● **Task directions**: Restate the listing below word for word, omitting any images.
*** Opening of Data for review ***
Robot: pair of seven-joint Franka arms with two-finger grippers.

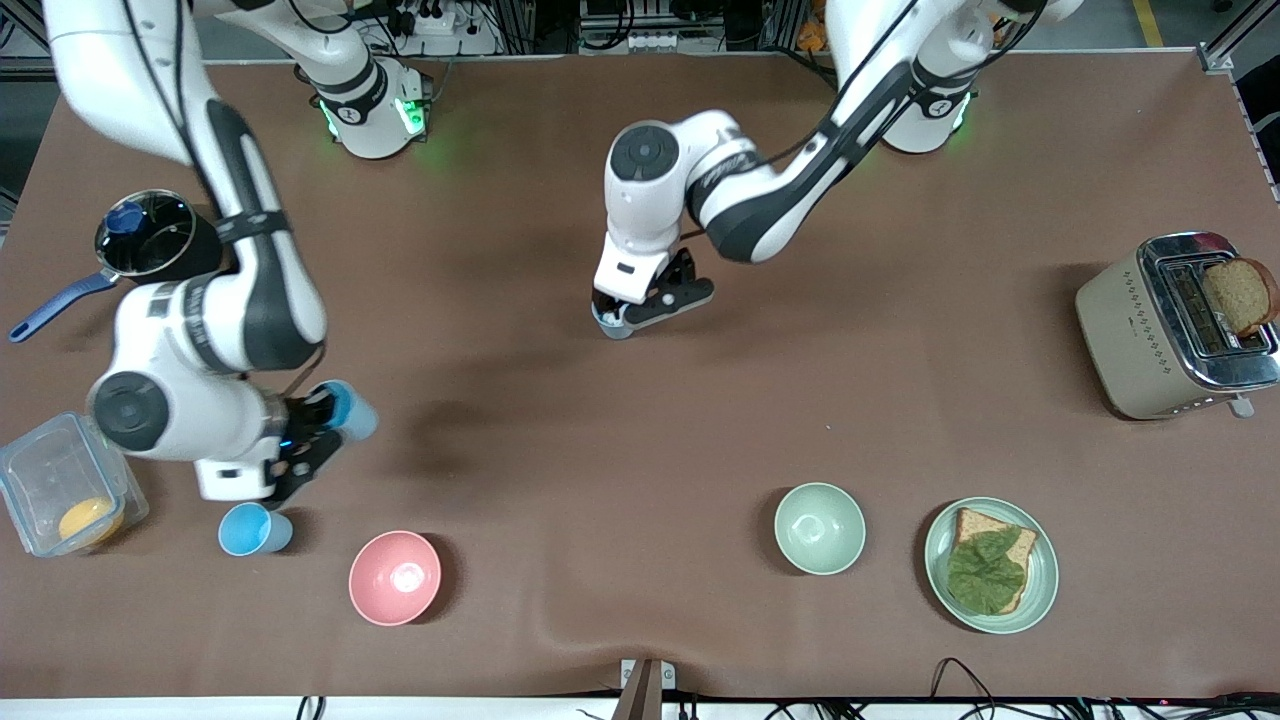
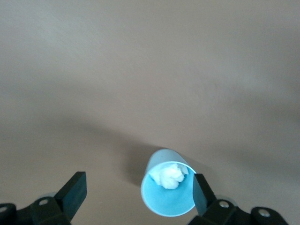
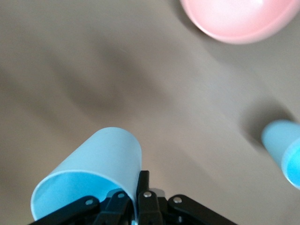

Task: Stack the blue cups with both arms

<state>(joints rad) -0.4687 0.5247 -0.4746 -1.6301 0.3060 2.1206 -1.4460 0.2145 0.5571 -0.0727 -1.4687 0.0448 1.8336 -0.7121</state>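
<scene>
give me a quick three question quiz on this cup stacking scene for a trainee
1. True or false: the right tool grips a blue cup.
2. Pick one: the free cup standing on the table is beside which bowl? A) the pink bowl B) the pale green bowl
3. Fill in: the left tool is down at the third cup, with its jaws ____.

Key: 1 true; 2 A; 3 open
</scene>
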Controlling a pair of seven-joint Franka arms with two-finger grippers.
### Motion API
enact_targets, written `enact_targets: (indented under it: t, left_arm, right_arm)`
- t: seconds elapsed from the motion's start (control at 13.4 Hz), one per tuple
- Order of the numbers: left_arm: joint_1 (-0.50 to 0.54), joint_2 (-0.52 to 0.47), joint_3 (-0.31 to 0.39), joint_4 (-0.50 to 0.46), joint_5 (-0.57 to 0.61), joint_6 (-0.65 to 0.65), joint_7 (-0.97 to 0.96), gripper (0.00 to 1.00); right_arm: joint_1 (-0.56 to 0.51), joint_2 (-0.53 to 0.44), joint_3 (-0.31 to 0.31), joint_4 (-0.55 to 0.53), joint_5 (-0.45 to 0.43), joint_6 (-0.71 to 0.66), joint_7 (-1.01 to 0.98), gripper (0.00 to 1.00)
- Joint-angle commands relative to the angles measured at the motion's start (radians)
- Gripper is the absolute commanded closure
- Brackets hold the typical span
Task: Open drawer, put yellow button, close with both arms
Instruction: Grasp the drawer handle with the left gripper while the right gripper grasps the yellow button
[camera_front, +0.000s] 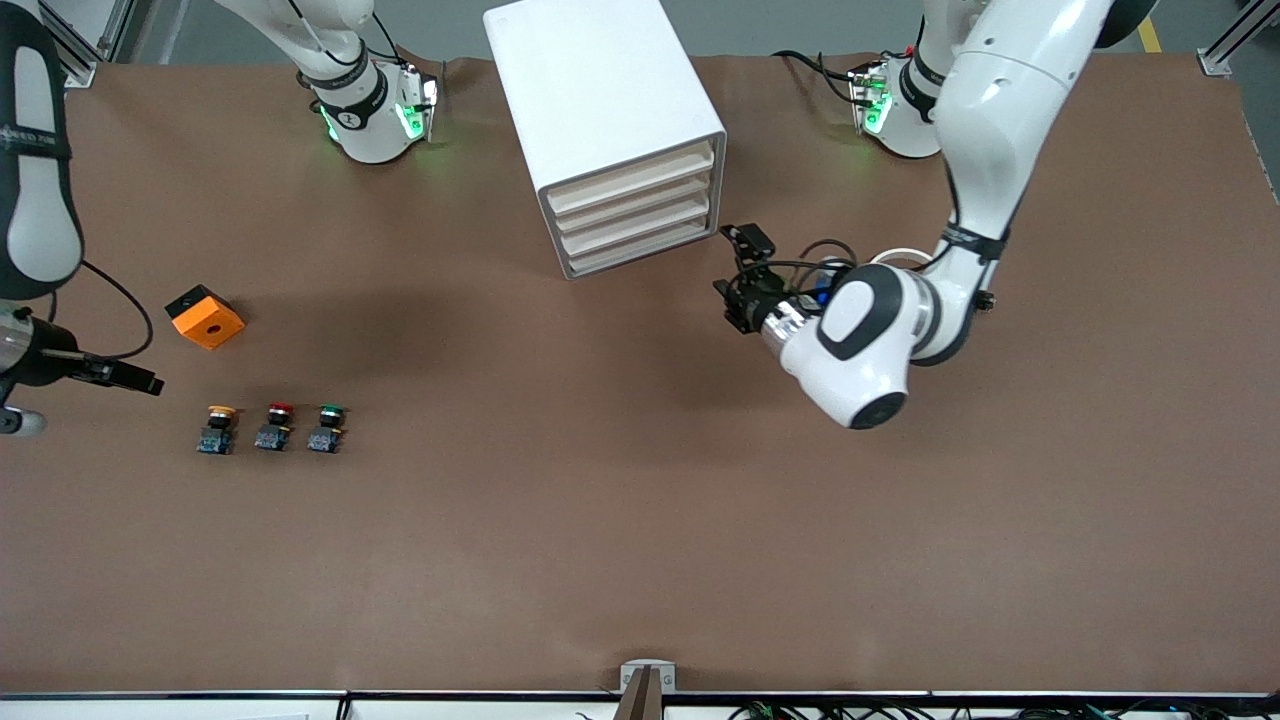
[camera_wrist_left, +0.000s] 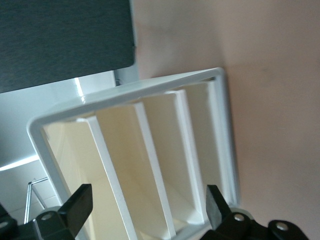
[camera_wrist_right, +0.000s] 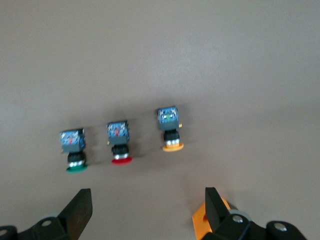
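The white cabinet (camera_front: 600, 90) stands between the two arm bases, all four drawers shut. The top drawer (camera_front: 632, 180) also shows in the left wrist view (camera_wrist_left: 67, 150). My left gripper (camera_front: 737, 272) is open and empty. It hovers just in front of the drawer fronts, apart from them (camera_wrist_left: 147, 210). The yellow button (camera_front: 219, 427) lies on the table at the right arm's end, beside the red button (camera_front: 275, 425) and the green button (camera_front: 327, 427). My right gripper (camera_front: 135, 379) is open and empty, above the table near the yellow button (camera_wrist_right: 170, 131), not touching it.
An orange block (camera_front: 205, 316) with a hole lies farther from the front camera than the buttons; it shows beside one right fingertip (camera_wrist_right: 206, 224). The red (camera_wrist_right: 119, 142) and green (camera_wrist_right: 74, 150) buttons lie in a row with the yellow one. Brown table (camera_front: 640, 520).
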Motion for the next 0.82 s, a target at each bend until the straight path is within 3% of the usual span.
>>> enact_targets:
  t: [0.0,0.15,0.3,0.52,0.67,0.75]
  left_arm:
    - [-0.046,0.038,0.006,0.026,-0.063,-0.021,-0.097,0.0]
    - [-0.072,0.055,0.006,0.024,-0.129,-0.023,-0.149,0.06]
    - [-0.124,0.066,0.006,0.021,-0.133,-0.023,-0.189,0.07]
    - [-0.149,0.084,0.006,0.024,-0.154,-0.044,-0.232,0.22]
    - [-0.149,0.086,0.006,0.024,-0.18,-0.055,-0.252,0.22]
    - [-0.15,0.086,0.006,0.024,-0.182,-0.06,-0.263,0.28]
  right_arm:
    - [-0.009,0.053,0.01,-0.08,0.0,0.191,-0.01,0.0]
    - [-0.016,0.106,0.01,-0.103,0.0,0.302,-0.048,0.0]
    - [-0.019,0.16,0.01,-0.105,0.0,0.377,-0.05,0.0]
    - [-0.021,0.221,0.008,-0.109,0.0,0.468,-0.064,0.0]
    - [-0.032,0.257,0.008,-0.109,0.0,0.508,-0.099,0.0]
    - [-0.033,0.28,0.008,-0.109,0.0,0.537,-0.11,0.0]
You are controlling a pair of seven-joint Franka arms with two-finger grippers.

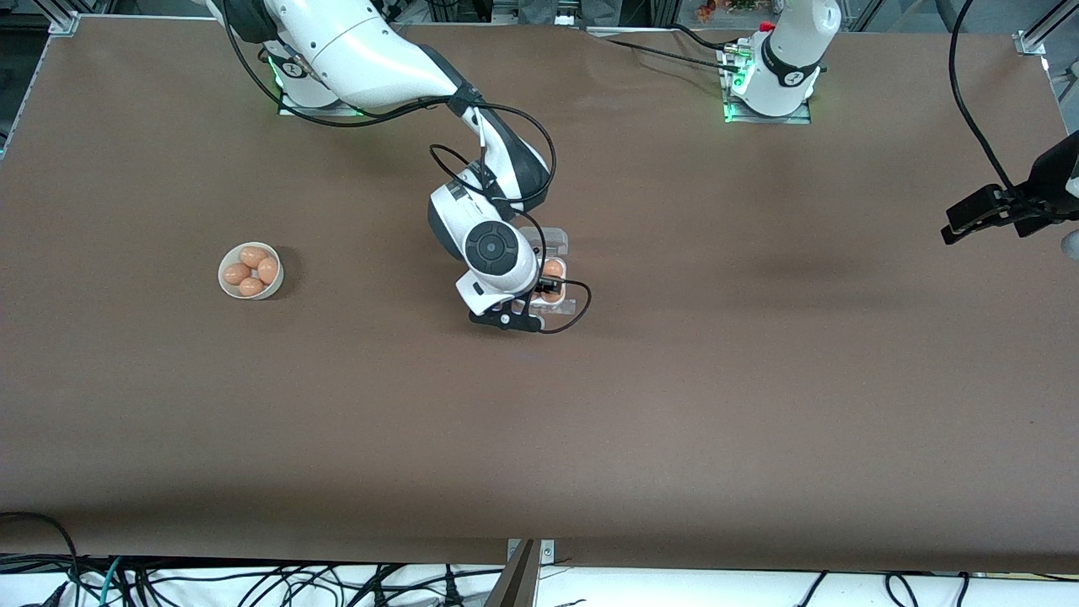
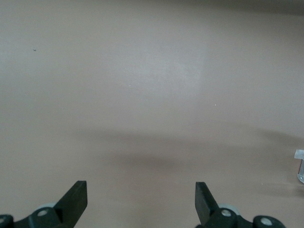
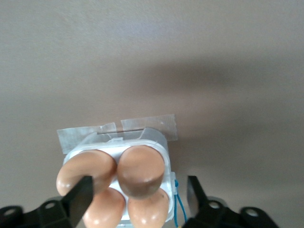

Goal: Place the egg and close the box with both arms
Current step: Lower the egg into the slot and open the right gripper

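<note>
The right gripper [image 3: 135, 194] hangs right over the box [image 1: 552, 278] at mid-table, fingers spread wide, nothing clamped, with four eggs filling the cells and its lid open. The left gripper [image 2: 141, 199] waits over bare table, fingers apart. Bowl [image 1: 251, 271] of eggs sits toward the right arm's end.

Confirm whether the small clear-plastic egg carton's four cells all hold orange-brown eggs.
Yes: the right wrist view shows four eggs filling the carton, under the open right gripper.

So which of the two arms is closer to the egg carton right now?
The right. Its gripper hangs open directly over the box, fingers straddling the eggs. The left gripper waits open over bare table at the left arm's end.
</note>
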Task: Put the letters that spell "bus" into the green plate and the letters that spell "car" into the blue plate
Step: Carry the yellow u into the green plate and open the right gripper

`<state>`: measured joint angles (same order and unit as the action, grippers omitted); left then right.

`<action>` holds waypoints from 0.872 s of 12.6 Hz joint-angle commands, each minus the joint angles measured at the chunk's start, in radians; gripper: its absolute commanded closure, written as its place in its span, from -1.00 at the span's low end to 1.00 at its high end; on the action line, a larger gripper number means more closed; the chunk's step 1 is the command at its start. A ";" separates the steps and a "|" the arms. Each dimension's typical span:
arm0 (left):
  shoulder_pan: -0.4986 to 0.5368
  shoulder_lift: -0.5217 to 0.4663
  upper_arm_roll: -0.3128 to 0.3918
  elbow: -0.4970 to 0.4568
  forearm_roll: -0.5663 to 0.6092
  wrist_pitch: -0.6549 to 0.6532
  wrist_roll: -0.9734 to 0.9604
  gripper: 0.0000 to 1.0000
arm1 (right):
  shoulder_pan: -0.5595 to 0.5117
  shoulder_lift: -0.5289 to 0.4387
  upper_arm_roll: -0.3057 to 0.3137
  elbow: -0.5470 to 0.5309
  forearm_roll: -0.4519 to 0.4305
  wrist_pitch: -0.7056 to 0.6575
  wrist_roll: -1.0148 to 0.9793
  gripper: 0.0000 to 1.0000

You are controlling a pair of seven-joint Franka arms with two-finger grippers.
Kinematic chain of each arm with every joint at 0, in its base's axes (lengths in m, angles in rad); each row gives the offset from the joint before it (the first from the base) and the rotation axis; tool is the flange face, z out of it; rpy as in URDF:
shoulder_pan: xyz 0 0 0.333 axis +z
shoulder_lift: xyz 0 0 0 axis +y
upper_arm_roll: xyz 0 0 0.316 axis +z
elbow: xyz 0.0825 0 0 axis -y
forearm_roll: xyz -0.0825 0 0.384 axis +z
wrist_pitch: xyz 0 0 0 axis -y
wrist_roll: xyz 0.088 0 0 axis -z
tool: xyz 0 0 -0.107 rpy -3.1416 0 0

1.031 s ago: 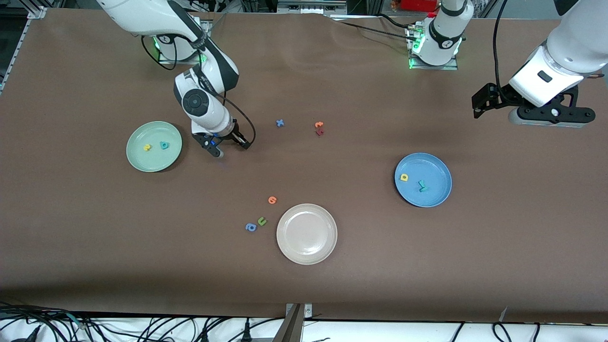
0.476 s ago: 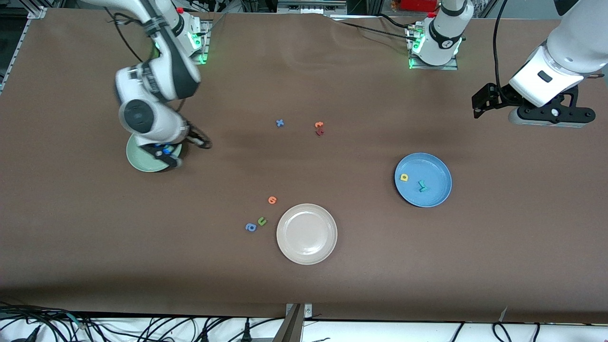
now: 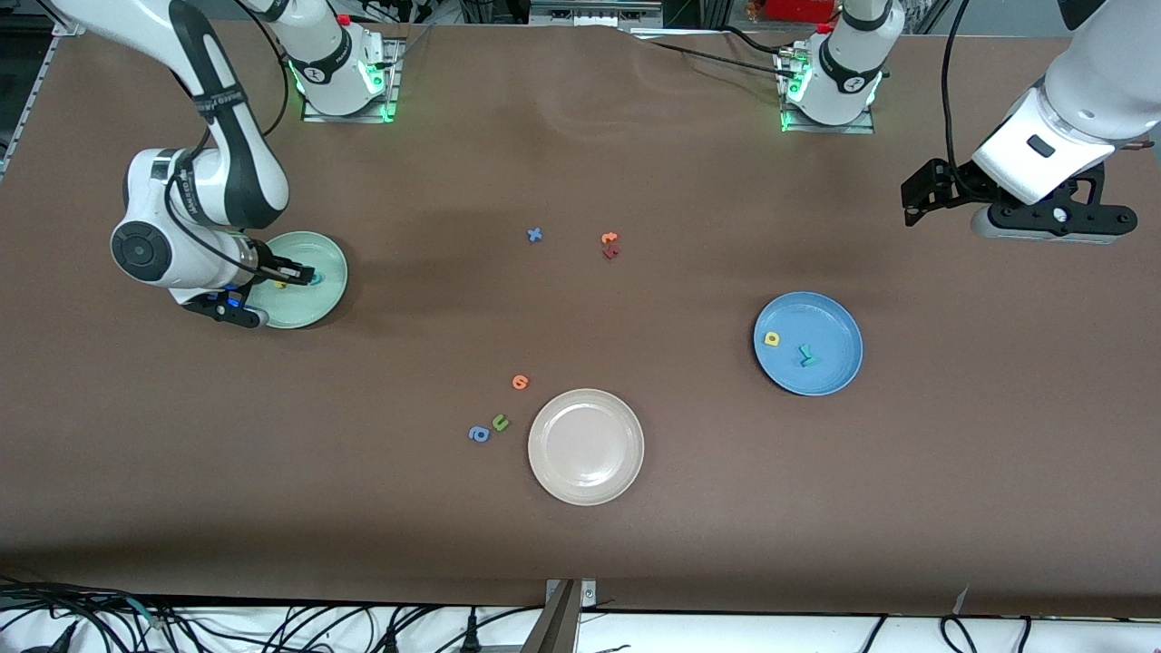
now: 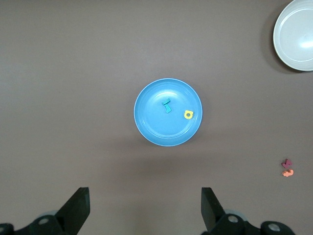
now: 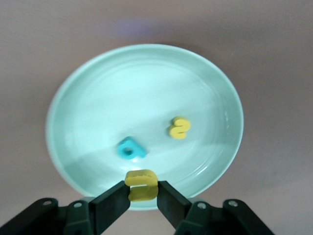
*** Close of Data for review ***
● **Exercise solution**:
Robot: pair of seven-joint Franka arms with two-finger grippers.


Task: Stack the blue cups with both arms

<state>(joints rad) -0.4687 0.5247 -0.4746 -1.6301 0.3060 2.1206 -1.4460 0.2145 0.5571 -0.0727 -1.4687 0.0448 1.8336 -0.7121</state>
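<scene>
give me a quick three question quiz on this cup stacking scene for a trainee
1. True or false: the right tool grips a blue cup.
2. Pick one: the free cup standing on the table is beside which bowl? A) the pink bowl B) the pale green bowl
3. Fill in: the left tool is down at the third cup, with its jaws ____.

Key: 1 true; 2 A; 3 open
</scene>
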Controlling a pair of seven-joint Franka arms with two-finger grippers.
### Motion API
enact_targets, written `enact_targets: (indented under it: t, left_arm, right_arm)`
- t: seconds elapsed from the motion's start (control at 13.4 Hz), one per tuple
- Order of the numbers: left_arm: joint_1 (-0.50 to 0.54), joint_2 (-0.52 to 0.47), joint_3 (-0.31 to 0.39), joint_4 (-0.50 to 0.46), joint_5 (-0.57 to 0.61), joint_6 (-0.65 to 0.65), joint_7 (-0.97 to 0.96), gripper (0.00 to 1.00); right_arm: joint_1 (-0.56 to 0.51), joint_2 (-0.53 to 0.44), joint_3 (-0.31 to 0.31), joint_4 (-0.55 to 0.53), joint_5 (-0.45 to 0.43), joint_6 (-0.71 to 0.66), joint_7 (-1.01 to 0.98), gripper (0.00 to 1.00)
- Joint-angle commands relative to the angles measured at the motion's start (radians)
- Gripper is the absolute commanded closure
- Brackets hold the typical span
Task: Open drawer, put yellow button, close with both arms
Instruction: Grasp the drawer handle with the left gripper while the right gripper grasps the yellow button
[camera_front, +0.000s] 
[camera_wrist_left, +0.000s] 
[camera_wrist_right, +0.000s] 
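The white cabinet (camera_front: 600, 90) stands between the two arm bases, all four drawers shut. The top drawer (camera_front: 632, 180) also shows in the left wrist view (camera_wrist_left: 67, 150). My left gripper (camera_front: 737, 272) is open and empty. It hovers just in front of the drawer fronts, apart from them (camera_wrist_left: 147, 210). The yellow button (camera_front: 219, 427) lies on the table at the right arm's end, beside the red button (camera_front: 275, 425) and the green button (camera_front: 327, 427). My right gripper (camera_front: 135, 379) is open and empty, above the table near the yellow button (camera_wrist_right: 170, 131), not touching it.
An orange block (camera_front: 205, 316) with a hole lies farther from the front camera than the buttons; it shows beside one right fingertip (camera_wrist_right: 206, 224). The red (camera_wrist_right: 119, 142) and green (camera_wrist_right: 74, 150) buttons lie in a row with the yellow one. Brown table (camera_front: 640, 520).
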Motion for the next 0.82 s, a target at each bend until the straight path is within 3% of the usual span.
>>> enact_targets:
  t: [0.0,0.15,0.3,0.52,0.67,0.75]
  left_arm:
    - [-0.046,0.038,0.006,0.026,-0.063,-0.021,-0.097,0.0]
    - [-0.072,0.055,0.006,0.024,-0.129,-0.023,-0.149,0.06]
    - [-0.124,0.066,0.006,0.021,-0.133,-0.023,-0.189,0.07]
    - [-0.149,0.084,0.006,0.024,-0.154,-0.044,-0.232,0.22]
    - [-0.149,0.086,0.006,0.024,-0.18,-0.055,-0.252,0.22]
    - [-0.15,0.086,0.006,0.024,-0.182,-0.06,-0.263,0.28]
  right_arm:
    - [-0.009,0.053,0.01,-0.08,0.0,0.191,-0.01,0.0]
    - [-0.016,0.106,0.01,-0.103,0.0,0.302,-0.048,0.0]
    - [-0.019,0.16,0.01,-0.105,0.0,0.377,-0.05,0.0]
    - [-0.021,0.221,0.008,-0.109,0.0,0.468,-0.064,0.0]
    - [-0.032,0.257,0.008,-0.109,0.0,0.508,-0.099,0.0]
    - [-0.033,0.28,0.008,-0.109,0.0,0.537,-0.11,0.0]
You are controlling a pair of seven-joint Franka arms with two-finger grippers.


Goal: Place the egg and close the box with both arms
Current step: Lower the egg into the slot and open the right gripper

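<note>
The right gripper [image 3: 135, 194] hangs right over the box [image 1: 552, 278] at mid-table, fingers spread wide, nothing clamped, with four eggs filling the cells and its lid open. The left gripper [image 2: 141, 199] waits over bare table, fingers apart. Bowl [image 1: 251, 271] of eggs sits toward the right arm's end.

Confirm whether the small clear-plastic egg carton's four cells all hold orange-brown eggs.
Yes: the right wrist view shows four eggs filling the carton, under the open right gripper.

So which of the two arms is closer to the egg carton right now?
The right. Its gripper hangs open directly over the box, fingers straddling the eggs. The left gripper waits open over bare table at the left arm's end.
</note>
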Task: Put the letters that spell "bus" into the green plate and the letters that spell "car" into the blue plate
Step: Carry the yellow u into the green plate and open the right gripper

`<state>`: measured joint angles (same order and unit as the action, grippers omitted); left then right.

`<action>` holds waypoints from 0.872 s of 12.6 Hz joint-angle commands, each minus the joint angles measured at the chunk's start, in radians; gripper: its absolute commanded closure, written as its place in its span, from -1.00 at the span's low end to 1.00 at its high end; on the action line, a larger gripper number means more closed; the chunk's step 1 is the command at its start. A ";" separates the steps and a "|" the arms. Each dimension's typical span:
arm0 (left):
  shoulder_pan: -0.4986 to 0.5368
  shoulder_lift: -0.5217 to 0.4663
  upper_arm_roll: -0.3128 to 0.3918
  elbow: -0.4970 to 0.4568
  forearm_roll: -0.5663 to 0.6092
  wrist_pitch: -0.6549 to 0.6532
  wrist_roll: -0.9734 to 0.9604
  gripper: 0.0000 to 1.0000
arm1 (right):
  shoulder_pan: -0.5595 to 0.5117
  shoulder_lift: -0.5289 to 0.4387
  upper_arm_roll: -0.3057 to 0.3137
  elbow: -0.5470 to 0.5309
  forearm_roll: -0.4519 to 0.4305
  wrist_pitch: -0.7056 to 0.6575
  wrist_roll: -1.0148 to 0.9793
  gripper: 0.0000 to 1.0000

You are controlling a pair of seven-joint Franka arms with two-finger grippers.
Kinematic chain of each arm with every joint at 0, in its base's axes (lengths in m, angles in rad); each row gives the offset from the joint before it (the first from the base) and the rotation axis; tool is the flange face, z out of it; rpy as in URDF:
shoulder_pan: xyz 0 0 0.333 axis +z
shoulder_lift: xyz 0 0 0 axis +y
upper_arm_roll: xyz 0 0 0.316 axis +z
elbow: xyz 0.0825 0 0 axis -y
forearm_roll: xyz -0.0825 0 0.384 axis +z
wrist_pitch: xyz 0 0 0 axis -y
wrist_roll: xyz 0.088 0 0 axis -z
tool: xyz 0 0 -0.107 rpy -3.1416 0 0

1.031 s ago: 
0.476 s ago: 
now: 
now: 
now: 

This answer is complete.